Das weiterhin zu ersetzende negative Interesse (Vertrauensschaden) umfasst aber auch die entgangenen Zinsvorteile aus dem Anlagebetrag, also den entgangenen Gewinn nach § 252 BGB. Zwar ist ein Zinsverlust grundsätzlich konkret darzulegen. Die Anforderungen an die Darlegungs- und Beweislast dürfen aber nicht überspannt werden, so dass zu Gunsten des Gläubigers der Zinsschaden auch nach § 287 ZPO geschätzt werden kann. Bei einem größeren Geldbetrag, bei dem eine gewinnbringende Anlage z. B. im verzinslichen Wertpapieren anzunehmen ist, sind zu Gunsten des Gläubigers die Grundsätze des Anscheinsbeweises anzuwenden. Die Kammer schätzt daher in Anlehnung an OLG Frankfurt, ZIP 1998, 1713 ff., OLG Bamberg BKR 2002, 185, den der Klägerin entstandenen Schaden anhand der Umlaufrendite festverzinslicher Wertpapiere wie von der Klägerin vorgetragen.

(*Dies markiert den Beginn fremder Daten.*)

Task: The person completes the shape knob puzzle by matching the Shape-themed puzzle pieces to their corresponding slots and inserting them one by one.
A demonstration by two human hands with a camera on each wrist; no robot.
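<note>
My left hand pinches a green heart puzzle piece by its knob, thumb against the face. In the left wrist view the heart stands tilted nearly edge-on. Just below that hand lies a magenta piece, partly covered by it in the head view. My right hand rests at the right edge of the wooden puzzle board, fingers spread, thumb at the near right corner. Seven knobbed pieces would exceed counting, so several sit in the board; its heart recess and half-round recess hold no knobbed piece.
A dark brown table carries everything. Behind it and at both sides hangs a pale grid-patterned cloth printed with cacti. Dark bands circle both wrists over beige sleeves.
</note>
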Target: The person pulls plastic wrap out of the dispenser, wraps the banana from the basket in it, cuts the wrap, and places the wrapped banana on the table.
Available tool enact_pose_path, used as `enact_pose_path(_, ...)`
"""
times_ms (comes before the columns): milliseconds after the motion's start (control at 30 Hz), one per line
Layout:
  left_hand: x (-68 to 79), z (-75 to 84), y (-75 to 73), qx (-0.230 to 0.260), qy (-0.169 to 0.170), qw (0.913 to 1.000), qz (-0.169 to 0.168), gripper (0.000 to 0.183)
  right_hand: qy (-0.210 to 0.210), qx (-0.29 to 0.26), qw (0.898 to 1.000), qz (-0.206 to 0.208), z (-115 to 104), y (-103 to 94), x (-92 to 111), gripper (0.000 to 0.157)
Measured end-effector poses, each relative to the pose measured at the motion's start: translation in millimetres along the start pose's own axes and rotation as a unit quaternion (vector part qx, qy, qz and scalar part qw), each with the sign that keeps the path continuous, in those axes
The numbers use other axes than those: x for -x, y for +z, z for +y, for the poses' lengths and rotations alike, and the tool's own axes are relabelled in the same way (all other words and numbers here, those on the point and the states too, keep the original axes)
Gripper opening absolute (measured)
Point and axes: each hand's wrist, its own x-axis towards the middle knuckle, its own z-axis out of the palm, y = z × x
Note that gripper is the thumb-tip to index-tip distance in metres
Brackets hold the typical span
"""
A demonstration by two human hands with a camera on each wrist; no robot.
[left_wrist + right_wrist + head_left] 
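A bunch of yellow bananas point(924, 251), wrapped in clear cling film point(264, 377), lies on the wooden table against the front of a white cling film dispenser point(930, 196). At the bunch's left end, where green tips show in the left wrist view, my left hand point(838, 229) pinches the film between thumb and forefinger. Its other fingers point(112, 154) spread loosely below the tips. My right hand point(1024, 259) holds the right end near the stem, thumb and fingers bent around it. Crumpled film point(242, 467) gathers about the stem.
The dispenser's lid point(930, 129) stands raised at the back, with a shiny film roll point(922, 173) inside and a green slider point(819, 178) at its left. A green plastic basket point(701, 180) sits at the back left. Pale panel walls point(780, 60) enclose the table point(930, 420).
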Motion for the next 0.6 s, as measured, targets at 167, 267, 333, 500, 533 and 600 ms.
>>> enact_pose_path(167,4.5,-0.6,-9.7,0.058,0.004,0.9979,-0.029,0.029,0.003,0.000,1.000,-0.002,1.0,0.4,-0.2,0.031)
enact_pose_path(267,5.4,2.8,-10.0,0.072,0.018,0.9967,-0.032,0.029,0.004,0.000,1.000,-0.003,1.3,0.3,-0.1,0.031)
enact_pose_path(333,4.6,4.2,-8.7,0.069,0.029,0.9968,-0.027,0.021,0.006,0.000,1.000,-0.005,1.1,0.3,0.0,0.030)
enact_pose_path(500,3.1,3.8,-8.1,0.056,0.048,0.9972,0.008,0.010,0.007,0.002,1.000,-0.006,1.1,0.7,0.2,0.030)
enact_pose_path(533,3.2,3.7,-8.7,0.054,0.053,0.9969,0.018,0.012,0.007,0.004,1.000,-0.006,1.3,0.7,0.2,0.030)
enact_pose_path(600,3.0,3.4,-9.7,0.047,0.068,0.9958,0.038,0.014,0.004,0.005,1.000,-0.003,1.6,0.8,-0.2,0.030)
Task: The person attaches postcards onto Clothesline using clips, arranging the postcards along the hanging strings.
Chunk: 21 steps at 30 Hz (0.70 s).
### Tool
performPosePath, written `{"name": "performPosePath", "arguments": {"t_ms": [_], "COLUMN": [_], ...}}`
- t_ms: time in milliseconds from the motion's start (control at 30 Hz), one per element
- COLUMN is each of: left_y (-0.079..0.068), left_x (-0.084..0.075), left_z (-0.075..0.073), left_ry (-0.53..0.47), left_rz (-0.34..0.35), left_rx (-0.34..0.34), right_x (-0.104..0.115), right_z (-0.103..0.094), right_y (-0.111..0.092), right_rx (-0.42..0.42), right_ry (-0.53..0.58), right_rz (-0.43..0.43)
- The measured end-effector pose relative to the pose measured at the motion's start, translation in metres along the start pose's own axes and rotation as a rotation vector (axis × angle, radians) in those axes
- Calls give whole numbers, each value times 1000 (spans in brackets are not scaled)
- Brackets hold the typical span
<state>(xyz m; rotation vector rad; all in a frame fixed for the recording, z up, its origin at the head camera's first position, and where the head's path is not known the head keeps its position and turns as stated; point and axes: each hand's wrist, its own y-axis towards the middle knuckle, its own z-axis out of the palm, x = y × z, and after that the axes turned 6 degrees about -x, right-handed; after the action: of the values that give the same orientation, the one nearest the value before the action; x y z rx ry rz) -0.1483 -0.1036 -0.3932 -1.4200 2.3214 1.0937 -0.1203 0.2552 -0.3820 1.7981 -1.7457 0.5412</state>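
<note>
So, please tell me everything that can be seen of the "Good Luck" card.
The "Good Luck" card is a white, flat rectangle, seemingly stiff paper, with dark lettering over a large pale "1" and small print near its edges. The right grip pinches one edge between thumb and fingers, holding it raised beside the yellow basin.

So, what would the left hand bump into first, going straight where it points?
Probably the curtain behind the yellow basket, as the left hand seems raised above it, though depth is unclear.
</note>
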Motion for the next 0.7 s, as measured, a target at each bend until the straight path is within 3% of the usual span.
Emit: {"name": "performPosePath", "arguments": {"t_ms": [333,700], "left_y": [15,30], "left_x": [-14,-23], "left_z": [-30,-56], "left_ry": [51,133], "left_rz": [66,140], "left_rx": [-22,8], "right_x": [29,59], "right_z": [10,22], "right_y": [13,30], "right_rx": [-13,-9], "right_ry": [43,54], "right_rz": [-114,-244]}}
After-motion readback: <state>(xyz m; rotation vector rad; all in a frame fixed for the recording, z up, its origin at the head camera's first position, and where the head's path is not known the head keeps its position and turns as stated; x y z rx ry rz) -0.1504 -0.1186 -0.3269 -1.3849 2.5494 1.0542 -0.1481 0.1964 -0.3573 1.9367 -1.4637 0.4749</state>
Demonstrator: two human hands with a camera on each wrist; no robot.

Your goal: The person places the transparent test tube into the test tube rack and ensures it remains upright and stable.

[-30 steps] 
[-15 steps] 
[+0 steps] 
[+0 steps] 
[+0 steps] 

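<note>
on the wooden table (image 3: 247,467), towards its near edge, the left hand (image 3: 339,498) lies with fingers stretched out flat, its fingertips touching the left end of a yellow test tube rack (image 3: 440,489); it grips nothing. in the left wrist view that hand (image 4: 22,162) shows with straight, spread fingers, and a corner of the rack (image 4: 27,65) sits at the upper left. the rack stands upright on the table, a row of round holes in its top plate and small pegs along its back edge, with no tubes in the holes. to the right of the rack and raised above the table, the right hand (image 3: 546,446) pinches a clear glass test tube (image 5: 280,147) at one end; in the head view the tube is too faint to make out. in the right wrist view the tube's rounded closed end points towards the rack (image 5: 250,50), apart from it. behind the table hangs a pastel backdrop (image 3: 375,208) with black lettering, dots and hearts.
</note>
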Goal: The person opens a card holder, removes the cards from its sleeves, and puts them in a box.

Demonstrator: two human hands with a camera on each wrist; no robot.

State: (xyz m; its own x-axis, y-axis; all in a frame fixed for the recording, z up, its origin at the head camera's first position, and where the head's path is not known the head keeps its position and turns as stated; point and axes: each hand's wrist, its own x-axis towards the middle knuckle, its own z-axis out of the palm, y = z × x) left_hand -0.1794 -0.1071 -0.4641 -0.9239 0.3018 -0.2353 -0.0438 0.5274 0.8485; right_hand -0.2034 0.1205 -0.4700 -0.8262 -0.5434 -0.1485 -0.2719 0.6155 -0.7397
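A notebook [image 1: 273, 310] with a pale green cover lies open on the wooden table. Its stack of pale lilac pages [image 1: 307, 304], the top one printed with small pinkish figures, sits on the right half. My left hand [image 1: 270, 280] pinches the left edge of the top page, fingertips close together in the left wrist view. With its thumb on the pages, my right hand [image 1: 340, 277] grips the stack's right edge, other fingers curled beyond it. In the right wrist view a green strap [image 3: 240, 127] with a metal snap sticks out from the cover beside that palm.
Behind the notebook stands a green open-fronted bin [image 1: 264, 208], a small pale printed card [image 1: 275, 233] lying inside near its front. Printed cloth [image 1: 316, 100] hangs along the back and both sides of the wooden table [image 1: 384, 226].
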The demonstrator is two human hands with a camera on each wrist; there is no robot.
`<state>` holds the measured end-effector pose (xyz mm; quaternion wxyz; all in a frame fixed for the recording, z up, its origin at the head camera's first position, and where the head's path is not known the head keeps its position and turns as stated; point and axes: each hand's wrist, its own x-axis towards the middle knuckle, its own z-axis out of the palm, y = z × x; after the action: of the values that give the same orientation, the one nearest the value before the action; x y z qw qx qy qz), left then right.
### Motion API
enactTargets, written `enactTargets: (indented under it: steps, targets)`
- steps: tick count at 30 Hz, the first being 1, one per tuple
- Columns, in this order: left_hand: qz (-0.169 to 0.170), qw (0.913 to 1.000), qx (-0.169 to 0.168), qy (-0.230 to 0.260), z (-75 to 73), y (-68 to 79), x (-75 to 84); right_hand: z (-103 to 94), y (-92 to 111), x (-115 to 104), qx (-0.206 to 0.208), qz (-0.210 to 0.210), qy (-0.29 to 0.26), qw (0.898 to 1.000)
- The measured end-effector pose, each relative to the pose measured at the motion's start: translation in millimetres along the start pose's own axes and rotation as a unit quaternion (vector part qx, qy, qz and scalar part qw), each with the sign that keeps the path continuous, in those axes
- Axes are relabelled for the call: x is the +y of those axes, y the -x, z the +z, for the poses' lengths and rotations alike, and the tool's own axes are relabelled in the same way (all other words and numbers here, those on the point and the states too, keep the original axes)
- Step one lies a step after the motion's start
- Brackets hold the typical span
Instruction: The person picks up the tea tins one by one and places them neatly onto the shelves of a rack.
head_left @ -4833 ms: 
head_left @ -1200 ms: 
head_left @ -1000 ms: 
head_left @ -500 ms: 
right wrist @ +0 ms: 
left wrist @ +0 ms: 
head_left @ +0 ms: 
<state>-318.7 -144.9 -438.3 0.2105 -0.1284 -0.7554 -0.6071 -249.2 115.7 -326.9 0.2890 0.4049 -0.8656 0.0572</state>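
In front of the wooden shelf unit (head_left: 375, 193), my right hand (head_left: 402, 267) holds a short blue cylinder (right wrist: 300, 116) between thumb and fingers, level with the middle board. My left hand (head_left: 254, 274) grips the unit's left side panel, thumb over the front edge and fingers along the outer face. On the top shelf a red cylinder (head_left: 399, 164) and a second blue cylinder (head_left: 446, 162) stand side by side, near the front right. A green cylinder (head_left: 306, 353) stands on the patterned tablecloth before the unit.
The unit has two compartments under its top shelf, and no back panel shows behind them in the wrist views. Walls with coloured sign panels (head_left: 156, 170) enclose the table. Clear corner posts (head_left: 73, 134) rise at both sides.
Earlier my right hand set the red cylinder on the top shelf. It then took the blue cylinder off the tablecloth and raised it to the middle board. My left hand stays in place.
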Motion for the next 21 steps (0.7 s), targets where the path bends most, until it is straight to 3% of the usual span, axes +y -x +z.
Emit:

Die Klägerin kann insofern entgangenen Gewinn für den Zeitraum vom 31.03.2000 bis zum 28.02.2003 beanspruchen. Die Kammer hat insofern den Gesamtbetrag von 10.979,13 EUR wie folgt berechnet:

a) 31.03.2000 - 31.12.2000, Umlaufrendite 5,4 %, 276 von 366 Tagen = 3.147,92 EUR

b) 01.01.2001 - 31.12.2001, 4,8 % für 1 Jahr = 3.710,59 EUR

c) 01.01.2002 - 31.12.2002, 4,7 % für 1 Jahr = 3.633,29 EUR

d) 01.01.2003 - 28.02.2003, 3,9 %, 59 von 365 Zinstagen = 487,33 EUR

10.979,13 EUR

==========

Aus diesem Betrag, wie auch dem Kapitalbetrag von 77.303,96 EUR stehen der Klägerin wiederum Zinsen in Höhe von 5 % über den jeweiligen Basiszinssatz aus § 288 Abs. 1 BGB n. F. zu. Denn die Beklagte hat jedenfalls mit Schreiben vom 28.02.2003 (Anlage K 14 zur Klageschrift) Ansprüche der Klägerin ernstlich abgelehnt. Allerdings kann die Klägerin hier nicht einen Prozentsatz von 8,9 % (wohl gemeint: 5 % und 3,9 %) über dem jeweiligen Basiszinssatz beanspruchen, weil ein gegebenenfalls fortlaufender entgangener Gewinn in Höhe von 3,9 % Zinsen (orientiert an der Umlaufrendite) nicht zusätzlich zu dem gesetzlichen Verzugszins des

§ 288 Abs. 1 BGB n. F. verlangt werden kann. Eine Addition findet insofern nicht statt. Soweit die Kammer Zinsen auf den zugesprochenen kapitalisierten Zinsbetrag in Höhe von 10.979,13 EUR zugesprochen hat, steht dem § 289 S. 1 BGB nicht entgegen. Denn beim Verlust von Anlagezinsen wird die weitere Verzinsung nicht vom Zinseszinsverbot erfasst, § 289 S. 2

(Palandt, BGB, 63. Aufl., § 289, Rn 2).

Die Nebenentscheidungen beruhen auf den §§ 91, 92 Abs. 2 Nr. 1, 709 ZPO.